** Opening Source material block **

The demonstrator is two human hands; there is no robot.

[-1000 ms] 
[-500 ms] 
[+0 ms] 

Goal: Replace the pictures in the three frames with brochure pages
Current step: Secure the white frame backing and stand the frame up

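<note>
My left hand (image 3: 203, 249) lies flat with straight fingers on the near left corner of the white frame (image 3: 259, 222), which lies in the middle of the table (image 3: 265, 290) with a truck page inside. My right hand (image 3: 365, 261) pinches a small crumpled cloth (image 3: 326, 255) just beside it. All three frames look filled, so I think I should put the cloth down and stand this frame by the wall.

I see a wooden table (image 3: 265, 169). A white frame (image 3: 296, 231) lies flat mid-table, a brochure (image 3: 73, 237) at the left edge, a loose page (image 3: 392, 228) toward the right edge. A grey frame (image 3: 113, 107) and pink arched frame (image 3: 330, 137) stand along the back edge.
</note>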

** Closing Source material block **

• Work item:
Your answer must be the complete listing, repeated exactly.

• Response area:
The demonstrator is two human hands; there is no robot.

[-1000 ms] 
[-500 ms] 
[+0 ms] 

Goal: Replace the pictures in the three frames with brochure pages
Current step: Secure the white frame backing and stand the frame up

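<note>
My left hand (image 3: 203, 249) lies flat with straight fingers on the near left corner of the white frame (image 3: 259, 222), which lies in the middle of the table (image 3: 265, 290) with a truck page inside. My right hand (image 3: 365, 261) pinches a small crumpled cloth (image 3: 326, 255) just beside it. All three frames look filled, so I think I should put the cloth down and stand this frame by the wall.

I see a wooden table (image 3: 265, 169). A white frame (image 3: 296, 231) lies flat mid-table, a brochure (image 3: 73, 237) at the left edge, a loose page (image 3: 392, 228) toward the right edge. A grey frame (image 3: 113, 107) and pink arched frame (image 3: 330, 137) stand along the back edge.
</note>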

This answer is now finished.